Please make an exact copy of the listing, without the pictures.
######
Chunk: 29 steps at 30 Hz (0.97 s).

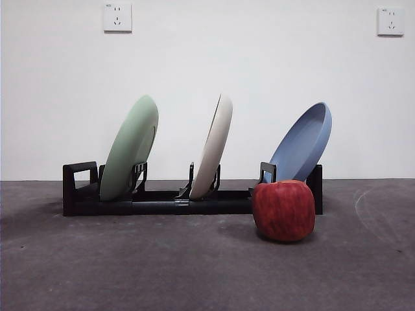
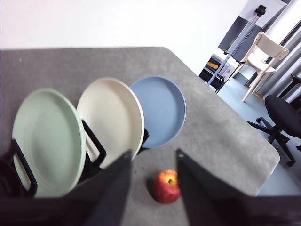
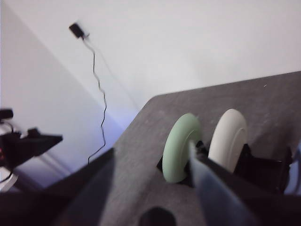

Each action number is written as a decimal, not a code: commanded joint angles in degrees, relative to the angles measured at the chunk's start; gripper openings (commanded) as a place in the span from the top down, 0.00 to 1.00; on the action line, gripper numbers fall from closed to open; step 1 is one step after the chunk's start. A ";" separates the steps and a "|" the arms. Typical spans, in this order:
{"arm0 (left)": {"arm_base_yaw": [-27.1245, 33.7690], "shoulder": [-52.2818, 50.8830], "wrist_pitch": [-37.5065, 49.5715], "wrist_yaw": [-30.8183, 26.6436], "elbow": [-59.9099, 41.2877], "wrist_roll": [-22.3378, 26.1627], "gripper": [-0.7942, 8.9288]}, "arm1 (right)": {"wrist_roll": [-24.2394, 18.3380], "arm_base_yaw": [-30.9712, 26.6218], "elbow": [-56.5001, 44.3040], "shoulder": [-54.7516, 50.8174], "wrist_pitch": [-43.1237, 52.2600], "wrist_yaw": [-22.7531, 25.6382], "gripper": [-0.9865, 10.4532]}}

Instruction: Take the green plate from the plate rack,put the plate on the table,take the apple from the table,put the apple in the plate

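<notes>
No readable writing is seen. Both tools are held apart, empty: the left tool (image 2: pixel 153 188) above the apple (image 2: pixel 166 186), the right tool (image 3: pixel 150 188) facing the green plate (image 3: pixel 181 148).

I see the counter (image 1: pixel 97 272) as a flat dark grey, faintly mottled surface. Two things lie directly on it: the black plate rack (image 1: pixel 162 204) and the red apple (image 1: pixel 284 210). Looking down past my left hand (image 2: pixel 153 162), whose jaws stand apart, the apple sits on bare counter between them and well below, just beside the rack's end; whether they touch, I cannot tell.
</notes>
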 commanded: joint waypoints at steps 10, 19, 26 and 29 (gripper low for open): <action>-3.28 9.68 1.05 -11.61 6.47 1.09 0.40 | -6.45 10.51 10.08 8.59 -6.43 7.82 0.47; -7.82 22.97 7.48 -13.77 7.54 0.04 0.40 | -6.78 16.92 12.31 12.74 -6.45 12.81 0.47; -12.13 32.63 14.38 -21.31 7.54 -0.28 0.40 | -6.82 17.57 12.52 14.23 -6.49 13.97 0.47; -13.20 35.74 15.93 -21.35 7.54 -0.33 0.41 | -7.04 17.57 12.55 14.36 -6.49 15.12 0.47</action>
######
### Final answer
Chunk: 29 steps at 30 Hz (0.97 s).


Each action number is written as a decimal, not a code: commanded joint angles in degrees, relative to the angles measured at the chunk's start; gripper openings (commanded) as a place in the span from the top down, 0.00 to 1.00; on the action line, gripper numbers fall from closed to open; step 1 is one step after the chunk's start. A ";" separates the steps and a "|" the arms. Typical spans, in this order:
{"arm0 (left)": {"arm_base_yaw": [-27.1245, 33.7690], "shoulder": [-52.2818, 50.8830], "wrist_pitch": [-37.5065, 49.5715], "wrist_yaw": [-30.8183, 26.6436], "elbow": [-59.9099, 41.2877], "wrist_roll": [-22.3378, 26.1627], "gripper": [-0.7942, 8.9288]}, "arm1 (right)": {"wrist_roll": [-24.2394, 18.3380], "arm_base_yaw": [-30.9712, 26.6218], "elbow": [-56.5001, 44.3040], "shoulder": [-54.7516, 50.8174], "wrist_pitch": [-43.1237, 52.2600], "wrist_yaw": [-22.7531, 25.6382], "gripper": [-0.9865, 10.4532]}}

Instruction: Take the green plate from the plate rack,put the plate on the table,take the apple from the table,put the apple in the plate

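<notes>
No readable writing is seen. Both tools are held apart, empty: the left tool (image 2: pixel 153 188) above the apple (image 2: pixel 166 186), the right tool (image 3: pixel 150 188) facing the green plate (image 3: pixel 181 148).

I see the counter (image 1: pixel 97 272) as a flat dark grey, faintly mottled surface. Two things lie directly on it: the black plate rack (image 1: pixel 162 204) and the red apple (image 1: pixel 284 210). Looking down past my left hand (image 2: pixel 153 162), whose jaws stand apart, the apple sits on bare counter between them and well below, just beside the rack's end; whether they touch, I cannot tell.
</notes>
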 commanded: joint waypoints at steps 10, 19, 26 and 29 (gripper low for open): <action>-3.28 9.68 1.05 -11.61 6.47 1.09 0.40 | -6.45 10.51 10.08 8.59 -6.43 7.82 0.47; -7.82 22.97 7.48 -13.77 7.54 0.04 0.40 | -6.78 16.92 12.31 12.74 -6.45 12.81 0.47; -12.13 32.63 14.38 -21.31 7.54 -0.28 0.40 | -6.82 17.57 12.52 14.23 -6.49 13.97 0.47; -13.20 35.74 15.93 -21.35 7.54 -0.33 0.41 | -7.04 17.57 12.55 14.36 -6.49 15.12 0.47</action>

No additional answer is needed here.